Hmm interesting. One of my friends has a balloon fetish, not the exploding of balloons. I had a kick when I read "diaper fetishists".

Though IMO I don't believe liking BBW's is a fetish but a preference.


----------



## trackstar (Dec 24, 2011)

J34 said:


> Though IMO I don't believe liking BBW's is a fetish but a preference.

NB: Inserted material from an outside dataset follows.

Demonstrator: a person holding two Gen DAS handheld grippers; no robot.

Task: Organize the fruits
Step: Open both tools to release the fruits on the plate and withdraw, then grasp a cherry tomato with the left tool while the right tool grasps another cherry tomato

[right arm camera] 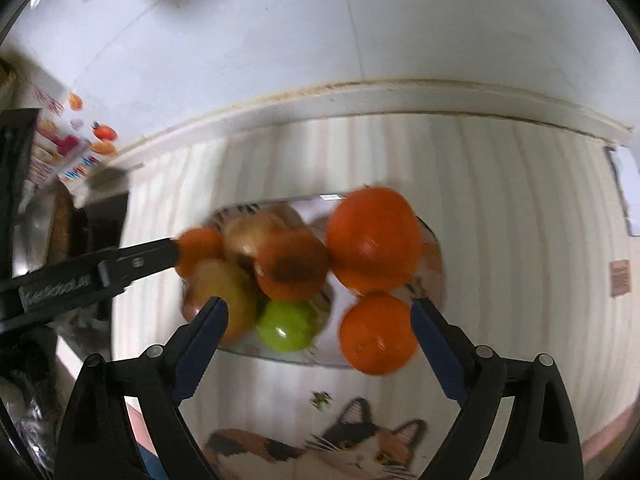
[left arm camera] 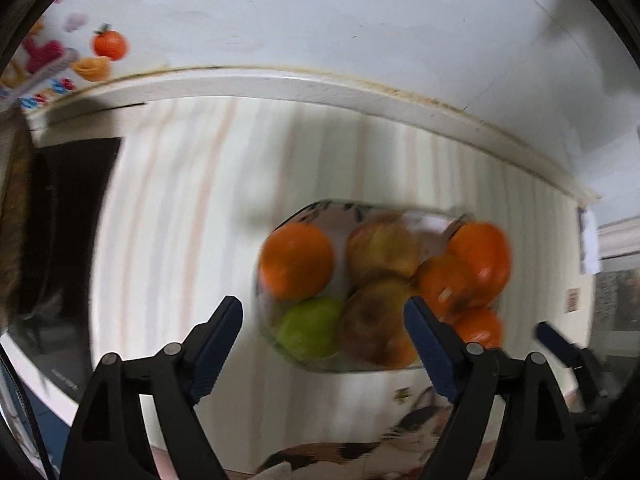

Yea, I agree. I posted it because outside of the FA community, if someone has a preference for larger women (or men), they are called "chubby chasers" and fat fetishists. This article talks about other things that many used to see as strange fetishes that have now become accepted in the mainstream. Because of exposure, and enough people being open about it. I think this applies to the FA community.


----------



## PeanutButterfly (Dec 27, 2011)

This is an interesting find. I'm always fascinated by fetishes and where they come from. I know most people here wouldnt classify their FA-ness as a fetish but to some extent I do. To me a fetish is anything that is necessary to become sexually aroused. I coudn't enjoy myself without some element of fat-play either with my partner or myself. Although I would argue that its not just a fetish as being an FA effects many parts of my life, not just sexually. But anyway, thats another debate for another time. I have seen FA-dom become more mainstreamed over the years though movies and talk shows although the light isn't always positive. I hope with time it will lose some of its stigma like the other fetishes mentioned. Thats pretty cool.


----------



## Yakatori (Dec 28, 2011)

^While I would agree that some aspects of this type of community reflect a real and deeply felt experience of the fetishization of the fat/thinness dichotomy, I think the more logical place to see that most powerfully on display is actually outside of it. Many of us (certainly not me, of course), I suspect, are secretly "more normal," more disposed of a healthier and more pragmatic affect than those of us who've been seduced by the "you can never be too rich or too thin" mantra.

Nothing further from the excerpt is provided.